**PROBLEM STATEMENT**
Beneath this instruction is a block of data; output from it exactly the lines that run from the one containing "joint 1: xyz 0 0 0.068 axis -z" through the one containing "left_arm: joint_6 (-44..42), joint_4", inclusive.
----- EXERCISE MATERIALS
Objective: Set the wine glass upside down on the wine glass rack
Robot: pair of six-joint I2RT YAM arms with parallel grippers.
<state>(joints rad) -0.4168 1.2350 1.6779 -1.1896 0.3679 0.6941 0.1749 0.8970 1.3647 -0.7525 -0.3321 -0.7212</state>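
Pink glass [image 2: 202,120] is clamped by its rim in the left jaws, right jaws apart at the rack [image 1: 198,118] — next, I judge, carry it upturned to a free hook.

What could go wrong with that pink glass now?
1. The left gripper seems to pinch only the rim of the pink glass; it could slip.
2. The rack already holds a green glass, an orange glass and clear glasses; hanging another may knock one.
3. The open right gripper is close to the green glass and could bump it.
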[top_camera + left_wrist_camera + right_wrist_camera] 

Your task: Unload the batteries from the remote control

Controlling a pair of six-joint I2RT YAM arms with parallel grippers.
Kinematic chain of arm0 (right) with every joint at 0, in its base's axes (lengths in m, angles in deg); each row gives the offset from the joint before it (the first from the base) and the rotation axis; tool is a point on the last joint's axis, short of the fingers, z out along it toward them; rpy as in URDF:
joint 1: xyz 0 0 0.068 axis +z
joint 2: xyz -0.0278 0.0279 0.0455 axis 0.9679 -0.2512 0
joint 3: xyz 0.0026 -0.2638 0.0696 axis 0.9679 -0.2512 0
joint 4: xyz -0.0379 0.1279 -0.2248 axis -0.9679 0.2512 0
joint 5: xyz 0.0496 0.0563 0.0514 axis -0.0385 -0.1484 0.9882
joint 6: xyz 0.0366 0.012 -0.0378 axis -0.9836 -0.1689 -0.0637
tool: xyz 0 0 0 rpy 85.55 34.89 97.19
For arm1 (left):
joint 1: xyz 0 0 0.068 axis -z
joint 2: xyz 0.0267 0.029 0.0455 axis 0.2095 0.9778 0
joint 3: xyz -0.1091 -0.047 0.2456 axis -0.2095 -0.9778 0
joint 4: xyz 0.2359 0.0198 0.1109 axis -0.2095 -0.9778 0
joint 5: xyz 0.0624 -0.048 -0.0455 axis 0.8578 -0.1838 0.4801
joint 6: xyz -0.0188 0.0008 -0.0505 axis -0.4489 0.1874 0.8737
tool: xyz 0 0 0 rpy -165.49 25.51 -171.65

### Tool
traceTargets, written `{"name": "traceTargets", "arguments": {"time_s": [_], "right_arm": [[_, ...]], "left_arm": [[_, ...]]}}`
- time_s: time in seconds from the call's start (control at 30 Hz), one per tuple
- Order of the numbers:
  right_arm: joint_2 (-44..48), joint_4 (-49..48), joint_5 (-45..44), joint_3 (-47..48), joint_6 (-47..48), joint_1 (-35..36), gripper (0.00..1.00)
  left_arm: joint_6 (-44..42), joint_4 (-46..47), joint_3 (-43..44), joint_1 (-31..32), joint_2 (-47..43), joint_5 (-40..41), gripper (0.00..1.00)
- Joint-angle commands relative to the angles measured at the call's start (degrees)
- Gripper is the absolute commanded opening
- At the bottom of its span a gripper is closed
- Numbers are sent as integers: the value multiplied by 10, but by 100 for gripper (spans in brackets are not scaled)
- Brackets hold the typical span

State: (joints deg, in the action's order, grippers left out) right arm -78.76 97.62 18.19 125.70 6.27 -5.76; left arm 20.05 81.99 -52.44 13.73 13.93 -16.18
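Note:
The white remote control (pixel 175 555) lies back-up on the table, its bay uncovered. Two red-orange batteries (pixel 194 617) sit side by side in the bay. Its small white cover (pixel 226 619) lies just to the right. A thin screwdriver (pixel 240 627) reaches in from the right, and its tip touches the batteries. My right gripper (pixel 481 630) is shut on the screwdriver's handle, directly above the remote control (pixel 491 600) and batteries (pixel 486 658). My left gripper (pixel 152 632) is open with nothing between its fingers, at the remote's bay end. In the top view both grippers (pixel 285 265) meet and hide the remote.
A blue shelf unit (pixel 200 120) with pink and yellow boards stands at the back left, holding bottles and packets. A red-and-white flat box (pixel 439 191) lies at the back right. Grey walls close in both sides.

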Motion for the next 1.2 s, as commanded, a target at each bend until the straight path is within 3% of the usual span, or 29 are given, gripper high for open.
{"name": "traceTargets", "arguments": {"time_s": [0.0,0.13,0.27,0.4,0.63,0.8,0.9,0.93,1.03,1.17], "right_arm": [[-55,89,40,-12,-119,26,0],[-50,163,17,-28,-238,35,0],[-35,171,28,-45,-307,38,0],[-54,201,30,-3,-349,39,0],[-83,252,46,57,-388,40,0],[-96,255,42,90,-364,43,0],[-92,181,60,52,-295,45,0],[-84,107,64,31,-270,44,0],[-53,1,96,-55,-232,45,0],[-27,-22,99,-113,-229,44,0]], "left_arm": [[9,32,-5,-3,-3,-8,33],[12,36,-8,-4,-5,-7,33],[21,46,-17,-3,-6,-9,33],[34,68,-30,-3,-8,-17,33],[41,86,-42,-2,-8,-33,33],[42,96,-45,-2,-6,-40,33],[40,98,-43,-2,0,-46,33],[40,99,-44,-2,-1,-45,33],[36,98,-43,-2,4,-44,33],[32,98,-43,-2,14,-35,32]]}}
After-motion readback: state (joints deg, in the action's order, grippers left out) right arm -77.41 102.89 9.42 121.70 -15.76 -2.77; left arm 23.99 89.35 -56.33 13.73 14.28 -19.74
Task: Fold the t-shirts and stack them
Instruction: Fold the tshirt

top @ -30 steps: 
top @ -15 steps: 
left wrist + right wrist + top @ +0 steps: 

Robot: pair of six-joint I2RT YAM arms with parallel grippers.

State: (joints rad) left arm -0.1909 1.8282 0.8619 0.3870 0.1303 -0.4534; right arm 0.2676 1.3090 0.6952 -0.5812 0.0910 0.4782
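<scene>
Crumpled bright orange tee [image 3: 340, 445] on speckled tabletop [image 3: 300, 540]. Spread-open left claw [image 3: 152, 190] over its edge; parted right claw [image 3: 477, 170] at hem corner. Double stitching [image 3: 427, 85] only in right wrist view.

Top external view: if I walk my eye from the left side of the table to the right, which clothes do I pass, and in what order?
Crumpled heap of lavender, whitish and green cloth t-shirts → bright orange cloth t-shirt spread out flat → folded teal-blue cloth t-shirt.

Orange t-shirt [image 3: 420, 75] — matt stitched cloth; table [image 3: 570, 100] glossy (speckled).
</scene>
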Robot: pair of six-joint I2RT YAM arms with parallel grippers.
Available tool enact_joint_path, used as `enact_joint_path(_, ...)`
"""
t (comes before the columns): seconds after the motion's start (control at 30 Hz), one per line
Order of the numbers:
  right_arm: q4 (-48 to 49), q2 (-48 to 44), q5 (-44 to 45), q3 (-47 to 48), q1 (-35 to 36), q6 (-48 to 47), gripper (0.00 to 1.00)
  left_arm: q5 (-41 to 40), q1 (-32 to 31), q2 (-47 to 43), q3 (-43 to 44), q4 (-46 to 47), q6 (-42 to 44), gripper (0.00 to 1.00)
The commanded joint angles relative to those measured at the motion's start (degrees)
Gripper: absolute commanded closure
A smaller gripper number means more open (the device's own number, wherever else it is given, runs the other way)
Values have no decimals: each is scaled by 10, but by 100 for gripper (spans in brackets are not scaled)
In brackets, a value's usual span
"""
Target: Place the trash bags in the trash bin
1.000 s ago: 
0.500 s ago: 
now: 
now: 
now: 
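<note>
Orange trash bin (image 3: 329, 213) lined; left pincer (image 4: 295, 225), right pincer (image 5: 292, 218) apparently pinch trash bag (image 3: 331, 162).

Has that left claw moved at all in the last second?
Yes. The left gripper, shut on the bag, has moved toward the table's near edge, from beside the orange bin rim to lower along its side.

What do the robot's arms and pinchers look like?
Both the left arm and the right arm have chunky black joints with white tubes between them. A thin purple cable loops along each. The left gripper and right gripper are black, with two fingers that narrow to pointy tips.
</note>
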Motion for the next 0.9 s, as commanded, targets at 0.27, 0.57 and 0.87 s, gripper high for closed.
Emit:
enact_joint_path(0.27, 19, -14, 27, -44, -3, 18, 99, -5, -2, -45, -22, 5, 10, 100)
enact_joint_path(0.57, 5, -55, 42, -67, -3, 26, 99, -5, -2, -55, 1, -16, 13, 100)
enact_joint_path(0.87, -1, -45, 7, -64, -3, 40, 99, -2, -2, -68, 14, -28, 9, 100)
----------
**TASK OUTPUT**
joint 1: xyz 0 0 0.068 axis -z
joint 2: xyz 0.0267 0.029 0.0455 axis 0.2095 0.9778 0
joint 3: xyz -0.1091 -0.047 0.2456 axis -0.2095 -0.9778 0
joint 4: xyz 0.2359 0.0198 0.1109 axis -0.2095 -0.9778 0
joint 5: xyz 0.0624 -0.048 -0.0455 axis 0.8578 -0.1838 0.4801
joint 6: xyz -0.0188 0.0008 -0.0505 axis -0.4489 0.1874 0.8737
tool: xyz 0 0 0 rpy -165.49 25.51 -171.65

### Tool
traceTargets, written `{"name": "traceTargets", "arguments": {"time_s": [_], "right_arm": [[_, ...]], "left_arm": [[_, ...]]}}`
- time_s: time in seconds from the call's start (control at 30 Hz), one per tuple
- Order of the numbers:
  right_arm: joint_2 (-44..48), joint_4 (-49..48), joint_5 (-45..44), joint_3 (-47..48), joint_6 (-47..48), joint_1 (-35..36), gripper (0.00..1.00)
  left_arm: joint_6 (-44..42), joint_4 (-46..47), joint_3 (-43..44), joint_1 (-31..32), joint_2 (-47..43), joint_5 (-40..41), gripper (0.00..1.00)

The output as shown is complete.